Perché i nostri governanti vogliono sempre umiliare l’italiano e gli italiani lanciando le loro nuove iniziative di lavoro con roboanti titoli in lingua inglese? Forse per tentare di confonderci le idee? In effetti dire «Revisione della spesa» invece di «Spending Review» avrebbe messo in evidenza il fallimento dell’iniziativa: invece di una riduzione della spesa ha finito per essere un aumento di tasse. Ora c’è il «Jobs Act» ancora più ermetico, perché Job vuol dire lavoro oppure affare (anche poco pulito) oppure rapina…

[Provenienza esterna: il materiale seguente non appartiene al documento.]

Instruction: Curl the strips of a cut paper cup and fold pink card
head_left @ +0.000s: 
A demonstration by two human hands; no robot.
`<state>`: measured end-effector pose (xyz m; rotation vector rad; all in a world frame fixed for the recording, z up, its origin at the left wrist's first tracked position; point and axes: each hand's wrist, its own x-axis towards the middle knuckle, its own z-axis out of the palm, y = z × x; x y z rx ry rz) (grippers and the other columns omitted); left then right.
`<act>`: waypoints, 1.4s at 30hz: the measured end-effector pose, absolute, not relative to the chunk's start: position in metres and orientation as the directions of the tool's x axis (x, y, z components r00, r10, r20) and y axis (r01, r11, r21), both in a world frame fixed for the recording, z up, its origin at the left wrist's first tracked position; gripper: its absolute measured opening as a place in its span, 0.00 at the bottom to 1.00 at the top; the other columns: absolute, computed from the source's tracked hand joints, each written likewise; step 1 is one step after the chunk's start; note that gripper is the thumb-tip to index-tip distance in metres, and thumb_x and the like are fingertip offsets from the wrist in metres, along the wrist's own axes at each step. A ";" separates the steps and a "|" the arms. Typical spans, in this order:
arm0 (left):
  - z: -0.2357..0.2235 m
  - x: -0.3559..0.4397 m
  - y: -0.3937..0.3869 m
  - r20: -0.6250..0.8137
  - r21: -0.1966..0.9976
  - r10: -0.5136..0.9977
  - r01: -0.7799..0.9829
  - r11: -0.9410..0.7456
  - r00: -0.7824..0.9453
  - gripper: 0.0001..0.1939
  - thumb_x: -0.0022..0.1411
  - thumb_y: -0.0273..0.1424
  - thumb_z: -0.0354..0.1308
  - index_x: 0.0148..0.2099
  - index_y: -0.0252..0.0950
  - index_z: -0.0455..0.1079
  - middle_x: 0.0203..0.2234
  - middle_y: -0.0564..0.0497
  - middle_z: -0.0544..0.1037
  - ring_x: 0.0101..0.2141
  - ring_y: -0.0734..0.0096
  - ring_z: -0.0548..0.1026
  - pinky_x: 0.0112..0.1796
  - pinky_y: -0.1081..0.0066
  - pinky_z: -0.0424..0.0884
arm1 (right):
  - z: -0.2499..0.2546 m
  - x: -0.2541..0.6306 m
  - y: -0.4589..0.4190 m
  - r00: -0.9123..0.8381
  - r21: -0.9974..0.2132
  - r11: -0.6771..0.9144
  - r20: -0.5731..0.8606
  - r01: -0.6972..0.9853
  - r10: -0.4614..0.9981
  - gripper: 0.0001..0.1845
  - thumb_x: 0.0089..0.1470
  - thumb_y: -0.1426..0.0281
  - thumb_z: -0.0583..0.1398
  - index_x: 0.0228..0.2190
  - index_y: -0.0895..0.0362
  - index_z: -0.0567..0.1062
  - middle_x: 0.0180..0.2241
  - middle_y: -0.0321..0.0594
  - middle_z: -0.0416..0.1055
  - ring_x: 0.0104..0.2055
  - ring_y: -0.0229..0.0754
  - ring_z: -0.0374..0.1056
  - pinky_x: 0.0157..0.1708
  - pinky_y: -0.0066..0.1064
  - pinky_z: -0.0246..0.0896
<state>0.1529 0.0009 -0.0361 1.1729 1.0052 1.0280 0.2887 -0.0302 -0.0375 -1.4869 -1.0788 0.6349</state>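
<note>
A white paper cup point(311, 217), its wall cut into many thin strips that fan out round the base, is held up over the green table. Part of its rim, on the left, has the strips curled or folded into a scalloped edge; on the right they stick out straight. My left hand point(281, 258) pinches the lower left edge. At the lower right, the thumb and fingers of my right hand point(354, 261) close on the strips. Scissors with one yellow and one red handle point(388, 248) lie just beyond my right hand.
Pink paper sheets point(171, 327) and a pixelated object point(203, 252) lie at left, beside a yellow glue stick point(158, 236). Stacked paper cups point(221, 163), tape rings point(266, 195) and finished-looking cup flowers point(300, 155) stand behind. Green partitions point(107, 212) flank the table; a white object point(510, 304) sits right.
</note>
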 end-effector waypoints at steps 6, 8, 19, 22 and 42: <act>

Rina Lazzetti , r.a.lazz@alice.it
(Dal Corriere della Sera, 9/1/2014).

STORIA DI UNA PAROLA AMBIGUA IL POPULISMO DI IERI E DI OGGI

Il degrado delle istituzioni sembra essere anche conseguenza dell’improprio uso di molti lemmi. Per esempio: il populismo, che era un’ideologia che vedeva nel popolo un modello etico e sociale, è stato degradato al livello di razzismo: il peggior epiteto che si possa attribuire a una persona. Perché? Qual è l’origine di questa trasformazione?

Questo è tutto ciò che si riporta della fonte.